CNC Laser Cutter to cut and perforate electrode plastic shells?

   At Ideawave, "Victoria Makerspace" showed (in a photo) their CNC laser cutter, and I got the idea that the plastic might be perforated with such a machine, as well as cut to exact size. That could perhaps make well sized, more closely and evenly spaced holes - better product than the sewing machine... and do it unattended, which would be fabulous. The main production question would probably be not whether, but how fast, it could do them.
  The main other practicality question would be whether it was affordable. I saw a "make a 50 $ laser cutter" on the web, using stepper motors from 2 old flatbed scanners, but I'm not sure I'm into it. Laser safety issues were raised in a number of the comments. [http://www.instructables.com/id/Laser-cutter-start-slicing-stuff-for-under-50-dol/?ALLSTEPS] On the other hand, I already have the CNC drill/router and (CNC to be) milling machine - an appropriate laser mounted on either one of them would cut. So, what is an appropriate laser, and how much does it cost? The one in the article was only enough for cutting black paper, not rigid .030" gray plastic. A commenter suggested 1 to 2 watts for 1/8" plastic.
   On the 29th I found various laser diodes on e-bay. (where a search for them just the day before had returned "no results"!) I bid on a pair of one watt infra-red ones that looked about right and got them for 31 $. It even showed a couple of holes the seller had burned in gray plastic with one. It could simply be held in the drill chuck, and could be powered and switched (I'm sure) in place of the compressed air valve solenoid.

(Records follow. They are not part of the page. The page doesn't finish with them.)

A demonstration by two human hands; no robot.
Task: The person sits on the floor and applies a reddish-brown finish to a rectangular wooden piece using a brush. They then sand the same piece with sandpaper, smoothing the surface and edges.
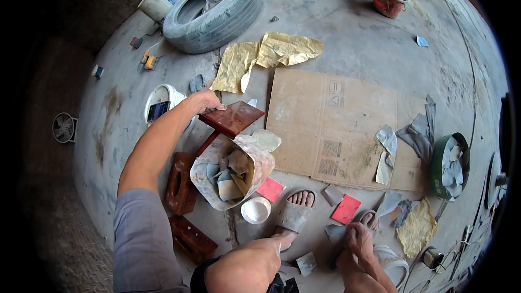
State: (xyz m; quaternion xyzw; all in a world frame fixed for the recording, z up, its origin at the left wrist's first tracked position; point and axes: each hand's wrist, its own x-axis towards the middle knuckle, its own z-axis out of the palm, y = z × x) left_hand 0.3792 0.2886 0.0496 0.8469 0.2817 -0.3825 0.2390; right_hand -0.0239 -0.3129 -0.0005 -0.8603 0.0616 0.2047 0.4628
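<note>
My left hand reaches forward and grips the edge of a glossy reddish-brown wooden board, thumb on top. The board is tilted above a white plastic bucket filled with scraps of sandpaper and paper. My right hand is low beside my right foot, its fingers curled; whatever they hold, if anything, is hidden. Close to it are a red sanding sheet and a grey scrap. Two more reddish-brown wooden pieces with oval cut-outs stand left of the bucket.
A flattened cardboard sheet covers the floor ahead, with yellow crumpled paper beyond. A tyre lies far left, near a white tub with a phone. A small white cup, green bin and red bucket stand around.
</note>
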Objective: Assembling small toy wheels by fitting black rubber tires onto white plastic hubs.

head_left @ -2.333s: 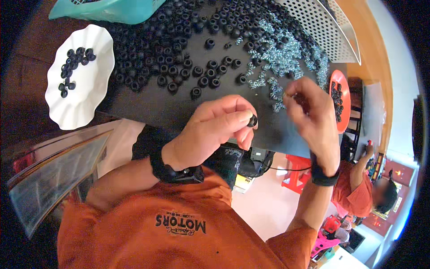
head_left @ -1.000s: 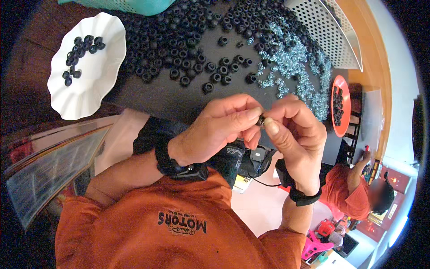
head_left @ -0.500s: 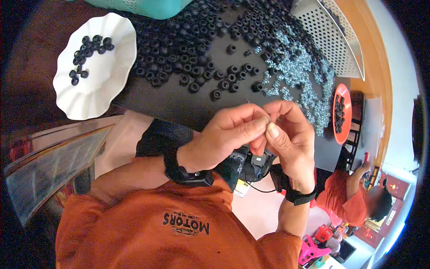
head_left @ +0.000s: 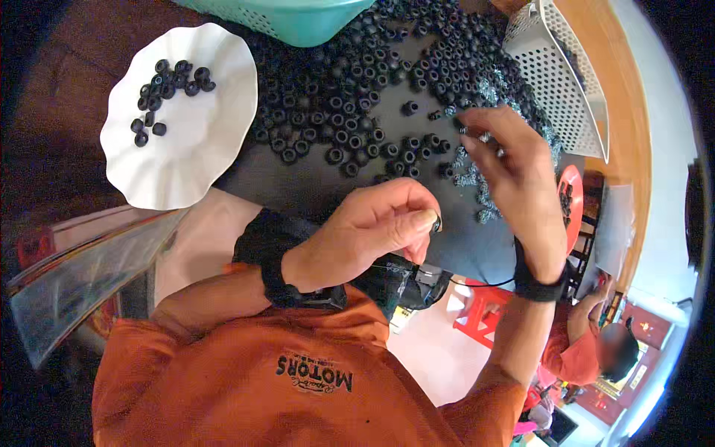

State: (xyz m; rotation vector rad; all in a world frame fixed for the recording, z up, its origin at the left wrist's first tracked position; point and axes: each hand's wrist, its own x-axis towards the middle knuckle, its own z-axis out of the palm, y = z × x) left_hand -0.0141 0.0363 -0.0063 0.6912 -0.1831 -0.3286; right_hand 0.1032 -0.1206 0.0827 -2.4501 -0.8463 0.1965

Negatrode zinc plated current collector coating eliminates [most of the] self discharge problems - other causes of self discharge

   I read about an alloy of CuSnZn 55:25:20% called 'optalloy' or 'white bronze' that "behaves as a noble metal" and might not corrode. I thought this might be worth checking out as a better conducting alternative to grafpoxying wires and grills, but it turned out  it was only used in zinc negative sides. There it didn't corrode, but the paper mentioned it had a higher hydrogen overvoltage than other metals. (Graphite was chosen for the positives, as I have done.) Other statements of the composition of white bronze or optalloy were:

Top-layer composition: 55% Cu; 25-30% Sn; 15-20% Zn
Alloy Composition: Copper 54 to 65%, Tin 25 to 40%, Zinc 6 to 10%

   It still sounded potentially useful for reducing hydrogen generation... Then I began to realize that my problem with all my higher voltage negative electrodes bubbling was probably exactly that: the current collector had a lower hydrogen overvoltage than the voltage of the active chemical. It's probably been the current collectors that have been bubbling all along, rather than the electrode chemical!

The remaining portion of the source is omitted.